Não estamos nessa para deixar legados, obras, entrarmos para a história e para as enciclopédias, sermos bons naquilo que fazemos. Toda e qualquer criação irá se perder. Escrevo isso lembrando de um texto da Lina Bo Bardi em que dizia que nos escombros de uma guerra, tudo era igualmente escombro. Lembrando de um tweet (bem intencionado e bem equivocado) que circulou: “Steve Jobs foi um menino sírio”. Esse  mundo que coloca a revolução tecnológica acima de “ser menino”.

Toda a criação – arte ou indústria, concreto ou poesia – tudo irá, em algum momento, se perder.

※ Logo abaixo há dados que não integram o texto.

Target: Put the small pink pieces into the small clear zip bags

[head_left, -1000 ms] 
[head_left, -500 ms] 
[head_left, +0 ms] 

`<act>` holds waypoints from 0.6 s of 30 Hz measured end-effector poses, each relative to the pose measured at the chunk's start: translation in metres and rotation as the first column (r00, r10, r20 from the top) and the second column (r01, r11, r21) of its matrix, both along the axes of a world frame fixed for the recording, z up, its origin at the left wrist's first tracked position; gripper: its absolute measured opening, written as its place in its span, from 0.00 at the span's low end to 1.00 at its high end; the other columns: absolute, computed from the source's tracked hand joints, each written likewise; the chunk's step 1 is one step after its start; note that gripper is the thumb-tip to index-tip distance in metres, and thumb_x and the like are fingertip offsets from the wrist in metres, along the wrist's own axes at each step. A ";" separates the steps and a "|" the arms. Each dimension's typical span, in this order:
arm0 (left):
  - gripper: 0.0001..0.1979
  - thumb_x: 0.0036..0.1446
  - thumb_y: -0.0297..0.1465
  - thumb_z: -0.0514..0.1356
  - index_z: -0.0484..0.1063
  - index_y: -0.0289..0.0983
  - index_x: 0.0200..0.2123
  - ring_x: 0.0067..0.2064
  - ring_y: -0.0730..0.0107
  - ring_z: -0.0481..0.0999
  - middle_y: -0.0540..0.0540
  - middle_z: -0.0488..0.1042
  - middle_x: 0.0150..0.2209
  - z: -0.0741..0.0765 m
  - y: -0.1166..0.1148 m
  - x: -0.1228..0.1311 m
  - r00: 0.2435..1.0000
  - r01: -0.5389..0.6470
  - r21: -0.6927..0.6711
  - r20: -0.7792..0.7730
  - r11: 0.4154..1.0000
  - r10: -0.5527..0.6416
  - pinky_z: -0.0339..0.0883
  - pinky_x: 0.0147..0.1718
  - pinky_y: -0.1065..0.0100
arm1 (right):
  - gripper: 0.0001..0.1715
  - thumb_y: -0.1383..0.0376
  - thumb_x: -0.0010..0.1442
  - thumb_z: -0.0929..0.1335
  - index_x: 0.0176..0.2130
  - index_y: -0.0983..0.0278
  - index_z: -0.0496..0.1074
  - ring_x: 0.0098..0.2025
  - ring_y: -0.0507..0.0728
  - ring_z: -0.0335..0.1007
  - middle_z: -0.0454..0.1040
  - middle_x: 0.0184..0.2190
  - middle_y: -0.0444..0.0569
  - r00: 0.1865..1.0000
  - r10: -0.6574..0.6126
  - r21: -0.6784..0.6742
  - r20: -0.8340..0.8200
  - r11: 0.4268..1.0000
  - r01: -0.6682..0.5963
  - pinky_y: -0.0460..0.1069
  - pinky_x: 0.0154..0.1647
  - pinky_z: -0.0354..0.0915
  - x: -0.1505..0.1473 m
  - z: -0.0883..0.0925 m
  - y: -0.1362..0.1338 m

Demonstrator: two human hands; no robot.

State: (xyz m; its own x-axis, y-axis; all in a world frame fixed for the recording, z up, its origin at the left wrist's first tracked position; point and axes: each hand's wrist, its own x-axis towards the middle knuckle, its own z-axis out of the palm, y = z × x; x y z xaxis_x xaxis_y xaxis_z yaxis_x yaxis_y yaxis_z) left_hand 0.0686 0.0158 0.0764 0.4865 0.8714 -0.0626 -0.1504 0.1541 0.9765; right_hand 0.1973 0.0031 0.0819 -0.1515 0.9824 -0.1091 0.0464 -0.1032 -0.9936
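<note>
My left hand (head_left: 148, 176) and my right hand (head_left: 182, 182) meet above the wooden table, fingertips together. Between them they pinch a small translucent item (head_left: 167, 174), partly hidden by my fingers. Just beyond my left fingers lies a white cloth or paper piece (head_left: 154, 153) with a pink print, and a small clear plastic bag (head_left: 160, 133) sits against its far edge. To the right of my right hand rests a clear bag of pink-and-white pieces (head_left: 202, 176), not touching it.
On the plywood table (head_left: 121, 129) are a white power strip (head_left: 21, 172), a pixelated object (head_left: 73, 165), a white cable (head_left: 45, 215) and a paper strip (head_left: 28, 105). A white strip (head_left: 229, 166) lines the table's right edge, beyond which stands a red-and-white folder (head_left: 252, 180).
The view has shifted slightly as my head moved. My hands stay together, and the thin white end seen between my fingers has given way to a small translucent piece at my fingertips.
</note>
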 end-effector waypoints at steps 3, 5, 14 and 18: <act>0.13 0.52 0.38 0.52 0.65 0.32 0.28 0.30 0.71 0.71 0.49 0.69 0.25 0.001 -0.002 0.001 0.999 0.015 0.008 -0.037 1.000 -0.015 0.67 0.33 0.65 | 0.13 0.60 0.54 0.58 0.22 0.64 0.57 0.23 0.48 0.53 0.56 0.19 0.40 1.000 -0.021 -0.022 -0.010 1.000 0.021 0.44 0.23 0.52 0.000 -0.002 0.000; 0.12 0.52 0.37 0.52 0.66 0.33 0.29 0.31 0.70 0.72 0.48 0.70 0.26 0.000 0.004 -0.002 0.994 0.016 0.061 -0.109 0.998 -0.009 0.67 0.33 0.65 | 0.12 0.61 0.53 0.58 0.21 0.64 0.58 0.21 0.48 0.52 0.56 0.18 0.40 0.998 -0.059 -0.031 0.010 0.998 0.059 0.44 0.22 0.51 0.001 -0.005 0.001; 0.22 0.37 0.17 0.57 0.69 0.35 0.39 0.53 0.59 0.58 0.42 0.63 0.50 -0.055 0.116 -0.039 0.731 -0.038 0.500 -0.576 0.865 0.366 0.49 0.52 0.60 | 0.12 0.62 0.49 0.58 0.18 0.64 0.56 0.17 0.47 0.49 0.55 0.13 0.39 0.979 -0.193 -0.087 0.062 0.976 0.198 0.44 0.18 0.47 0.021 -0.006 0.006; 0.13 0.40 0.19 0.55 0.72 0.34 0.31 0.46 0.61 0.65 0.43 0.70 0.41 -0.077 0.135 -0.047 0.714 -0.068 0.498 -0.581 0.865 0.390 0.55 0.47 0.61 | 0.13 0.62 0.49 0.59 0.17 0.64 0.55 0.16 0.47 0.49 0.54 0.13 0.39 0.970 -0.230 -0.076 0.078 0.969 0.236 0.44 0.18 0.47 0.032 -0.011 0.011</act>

Só o que ficará será o nosso rastro de emoção. Porque o Manoel quer mesmo é tocar junto porque deu nele alegria. Não é o que fazemos e sim o que sentimos. Aí, e só aí, está o valor. Esse bando de coisa passando pela cabeça, porque depois do show eu ainda subi para Santa Teresa, e uma noite em Santa deixa qualquer pessoa meio hippie. Ou então porque abaixamos o vidro do carro para rir junto com uns adolescentes que se divertiam sentados em um meio fio da Lapa e foi um grande momento. Porque na mesma noite eu ainda ouvi um disco novo lindão. Ou porque, descendo já de volta, tinha um muro pichado (hippiemente) assim: “transborde amor”.

Tô piegas, saquei, acontece, me perdoe. Acabei esta sexta em lágrimas, depois de uma tarde boa. Mas embora o medo seja justamente esse, eu só quero transbordar. Nem que não sobre nada de mim.  Afinal, nem de outro jeito sobraria.